#### WHAT IS BEING ASKED
Beginning with the first line below, please restate each line exactly, down to and including the line containing "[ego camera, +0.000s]".

◆ ◆ ◆ ◆

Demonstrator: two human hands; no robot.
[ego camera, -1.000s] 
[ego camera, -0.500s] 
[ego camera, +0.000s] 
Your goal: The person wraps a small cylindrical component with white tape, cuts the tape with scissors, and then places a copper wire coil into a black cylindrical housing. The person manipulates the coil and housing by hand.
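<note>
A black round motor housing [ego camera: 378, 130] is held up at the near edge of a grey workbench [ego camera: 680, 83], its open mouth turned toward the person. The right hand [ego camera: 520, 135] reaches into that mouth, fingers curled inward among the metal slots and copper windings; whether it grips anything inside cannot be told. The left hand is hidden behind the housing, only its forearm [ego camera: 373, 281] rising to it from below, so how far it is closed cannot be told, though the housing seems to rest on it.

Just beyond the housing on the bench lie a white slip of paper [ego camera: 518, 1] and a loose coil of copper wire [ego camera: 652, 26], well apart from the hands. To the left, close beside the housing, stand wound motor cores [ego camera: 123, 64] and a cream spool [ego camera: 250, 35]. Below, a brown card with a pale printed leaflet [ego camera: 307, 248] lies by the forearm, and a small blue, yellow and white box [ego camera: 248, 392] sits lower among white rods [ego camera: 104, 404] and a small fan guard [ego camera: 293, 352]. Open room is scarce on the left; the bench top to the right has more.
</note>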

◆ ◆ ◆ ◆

#### RESULT BELOW
Demonstrator: two human hands; no robot.
[ego camera, -1.000s] 
[ego camera, -0.500s] 
[ego camera, +0.000s] 

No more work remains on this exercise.